A cousin to this, and the idea for the rest of the article, is the creative versus the destructive use of our imagination -- using virtual reality as an adjunct and proving ground for how we are living our life, as opposed to dreaming up doom and gloom scenarios.

These two aspects of the internal theatre can be described this way:

1) There's the "I am imagining that my life sucks, woe is me" version, and

2) the "I am imagining the life I am creating for myself" version.

I suspect all of us have a default position (the attitude we most readily adopt) and also that we all do both of these virtual realities at various times.

My judgment would be that the negative one, the endless listing of what's wrong, is not of much help. I used the term "awfulizing" in one of my booklets -- it's the practice of scaring ourselves by dreaming up all the bad things that could happen, and then imagining that they will happen. Like the parents in the above scenario, but directed at one's self.
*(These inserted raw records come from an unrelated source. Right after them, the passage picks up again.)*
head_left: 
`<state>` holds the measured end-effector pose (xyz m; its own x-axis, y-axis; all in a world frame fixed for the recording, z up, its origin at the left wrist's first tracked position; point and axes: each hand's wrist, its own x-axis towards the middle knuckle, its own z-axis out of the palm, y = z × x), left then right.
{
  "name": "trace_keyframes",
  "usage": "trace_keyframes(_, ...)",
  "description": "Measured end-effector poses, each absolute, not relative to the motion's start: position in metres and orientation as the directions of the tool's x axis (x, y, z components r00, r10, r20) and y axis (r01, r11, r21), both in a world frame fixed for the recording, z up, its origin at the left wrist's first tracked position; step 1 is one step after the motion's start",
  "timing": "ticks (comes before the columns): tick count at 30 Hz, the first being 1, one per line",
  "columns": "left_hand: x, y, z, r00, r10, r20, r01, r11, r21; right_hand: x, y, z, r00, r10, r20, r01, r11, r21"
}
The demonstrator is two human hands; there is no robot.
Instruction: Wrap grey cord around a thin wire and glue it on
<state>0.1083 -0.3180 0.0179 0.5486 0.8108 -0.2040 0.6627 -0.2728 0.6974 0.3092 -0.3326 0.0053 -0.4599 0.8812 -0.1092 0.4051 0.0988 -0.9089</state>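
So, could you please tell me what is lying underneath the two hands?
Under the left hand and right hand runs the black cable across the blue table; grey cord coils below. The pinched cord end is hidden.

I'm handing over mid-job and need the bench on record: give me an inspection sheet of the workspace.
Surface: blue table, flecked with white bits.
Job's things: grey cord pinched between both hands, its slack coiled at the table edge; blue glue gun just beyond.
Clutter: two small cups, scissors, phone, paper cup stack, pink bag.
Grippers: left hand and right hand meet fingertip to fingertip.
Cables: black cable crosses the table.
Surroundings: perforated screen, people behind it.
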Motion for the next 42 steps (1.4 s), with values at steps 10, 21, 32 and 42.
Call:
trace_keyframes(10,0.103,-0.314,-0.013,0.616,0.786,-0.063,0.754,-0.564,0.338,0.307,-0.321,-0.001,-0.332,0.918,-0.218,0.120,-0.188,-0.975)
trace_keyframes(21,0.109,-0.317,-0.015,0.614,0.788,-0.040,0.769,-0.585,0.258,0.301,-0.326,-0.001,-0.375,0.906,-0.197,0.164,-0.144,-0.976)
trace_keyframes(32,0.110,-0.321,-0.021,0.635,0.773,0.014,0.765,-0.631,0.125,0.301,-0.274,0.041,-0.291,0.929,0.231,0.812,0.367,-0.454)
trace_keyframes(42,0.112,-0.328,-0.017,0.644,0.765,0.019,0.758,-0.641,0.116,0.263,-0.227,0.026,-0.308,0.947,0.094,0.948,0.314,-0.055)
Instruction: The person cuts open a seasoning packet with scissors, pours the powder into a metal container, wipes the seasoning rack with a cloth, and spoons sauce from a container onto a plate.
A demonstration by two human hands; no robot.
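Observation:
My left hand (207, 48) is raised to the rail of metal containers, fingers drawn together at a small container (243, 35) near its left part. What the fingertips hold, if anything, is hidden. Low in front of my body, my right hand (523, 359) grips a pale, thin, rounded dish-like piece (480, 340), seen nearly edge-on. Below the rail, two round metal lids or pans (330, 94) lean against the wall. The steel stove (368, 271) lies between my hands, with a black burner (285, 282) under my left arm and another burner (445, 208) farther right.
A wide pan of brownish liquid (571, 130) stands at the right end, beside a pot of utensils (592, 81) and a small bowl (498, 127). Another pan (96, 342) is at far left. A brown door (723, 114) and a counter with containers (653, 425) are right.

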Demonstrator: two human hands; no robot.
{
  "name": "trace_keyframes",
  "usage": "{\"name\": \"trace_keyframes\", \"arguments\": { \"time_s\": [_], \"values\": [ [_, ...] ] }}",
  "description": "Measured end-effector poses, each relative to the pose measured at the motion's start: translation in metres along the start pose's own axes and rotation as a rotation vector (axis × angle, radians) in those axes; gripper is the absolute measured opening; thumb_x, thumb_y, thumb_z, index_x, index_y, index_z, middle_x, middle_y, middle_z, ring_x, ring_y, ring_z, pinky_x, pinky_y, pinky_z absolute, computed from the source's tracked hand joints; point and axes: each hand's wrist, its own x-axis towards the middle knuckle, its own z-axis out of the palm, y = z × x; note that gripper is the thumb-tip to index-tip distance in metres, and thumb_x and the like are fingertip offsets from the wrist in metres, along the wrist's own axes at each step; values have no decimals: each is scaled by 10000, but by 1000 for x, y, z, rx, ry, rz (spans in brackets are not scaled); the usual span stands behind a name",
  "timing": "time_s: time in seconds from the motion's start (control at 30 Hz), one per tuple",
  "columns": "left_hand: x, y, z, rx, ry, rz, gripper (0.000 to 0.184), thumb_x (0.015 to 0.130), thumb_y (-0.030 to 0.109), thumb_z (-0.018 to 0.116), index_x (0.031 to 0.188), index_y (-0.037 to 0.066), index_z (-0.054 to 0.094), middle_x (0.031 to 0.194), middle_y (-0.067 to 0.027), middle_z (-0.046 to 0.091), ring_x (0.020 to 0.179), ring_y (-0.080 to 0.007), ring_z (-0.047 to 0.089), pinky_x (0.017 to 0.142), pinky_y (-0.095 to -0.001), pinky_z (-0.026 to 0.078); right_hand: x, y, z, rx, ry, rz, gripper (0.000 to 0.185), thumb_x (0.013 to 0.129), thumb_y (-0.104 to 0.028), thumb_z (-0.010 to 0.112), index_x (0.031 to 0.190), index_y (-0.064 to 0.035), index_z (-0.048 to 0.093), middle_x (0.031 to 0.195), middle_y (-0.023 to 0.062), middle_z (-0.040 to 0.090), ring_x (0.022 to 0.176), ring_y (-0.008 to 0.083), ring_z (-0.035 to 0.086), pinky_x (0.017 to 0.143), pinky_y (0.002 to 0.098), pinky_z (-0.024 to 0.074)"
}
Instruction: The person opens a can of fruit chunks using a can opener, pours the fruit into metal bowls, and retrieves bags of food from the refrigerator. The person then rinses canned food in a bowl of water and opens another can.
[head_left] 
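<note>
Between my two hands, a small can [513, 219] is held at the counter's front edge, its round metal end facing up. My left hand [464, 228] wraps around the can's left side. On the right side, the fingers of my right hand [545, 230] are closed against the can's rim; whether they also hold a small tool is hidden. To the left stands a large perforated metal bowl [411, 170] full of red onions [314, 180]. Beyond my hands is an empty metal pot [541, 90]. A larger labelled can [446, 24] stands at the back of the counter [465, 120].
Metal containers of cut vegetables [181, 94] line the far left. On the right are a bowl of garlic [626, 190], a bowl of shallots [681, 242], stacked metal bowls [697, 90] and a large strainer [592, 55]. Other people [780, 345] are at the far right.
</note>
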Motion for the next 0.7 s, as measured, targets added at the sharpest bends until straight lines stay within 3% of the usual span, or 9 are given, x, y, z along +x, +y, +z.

A client will come in and begin to talk about what's wrong with their life. When I ask them what they do want, they say, "Well, I don't want more of the same." Their imagination is, obviously, reviewing what they don't want, in glowing detail, then saying, "Let's not have more of what I've just obsessed about." As if this will automatically get them something better.

I suggest to them that they may have spent their life pursuing what they don't want, then not wanting what they got, which was different, but still what they don't want.

A far better use of virtual reality is this: I want to imagine, clearly, what I do want. I want to test the fit, the look, the feel of my dreams, my desires, my goals, my directions, the people I choose to bring into my life. I choose to engage in a "walk through" in my interior space, testing, observing, making notes. Discarding what doesn't work, amplifying what does.

Often, when something shifts in someone's life, and a positive experience happens, I will hear "I never imagined that would happen." Isn't it amazing how true those words are.

Interestingly, resistance to using imagination as a creative force usually arises as a way to keep you from sticking your neck out. One of my clients calls this "the fear of success." If I imagine my life being full and rich, I might actually have to take responsibility for living such a life. Much easier to simply scare myself.

The tactics of this resistance are many: You can play the "I don't know what I want" game, (insert a whiny voice for this one,) or the "Nothing I want ever happens anyway" game (petulant voice and a stomp of the foot) or the "If I risk that, I'll be hurt" game (voice of fear here.), among others. There's safety in the familiar. Just not much life.

I suggest just the opposite tack. Determine, right now, that from now on you are going to explore who you are and what your skill set is. Agree to re-create your life in virtual reality. Use all of your skills to examine your project, your life, eliminating what doesn't seem to work, strengthening what does. THEN, and this is essential, look at what you have created and ask yourself, "What is my first step? My second? My tenth?" And then, begin. And the virtual will evolve into the real. Which is the only true test, and the only place we really live.

What's your dream? How are you making it happen?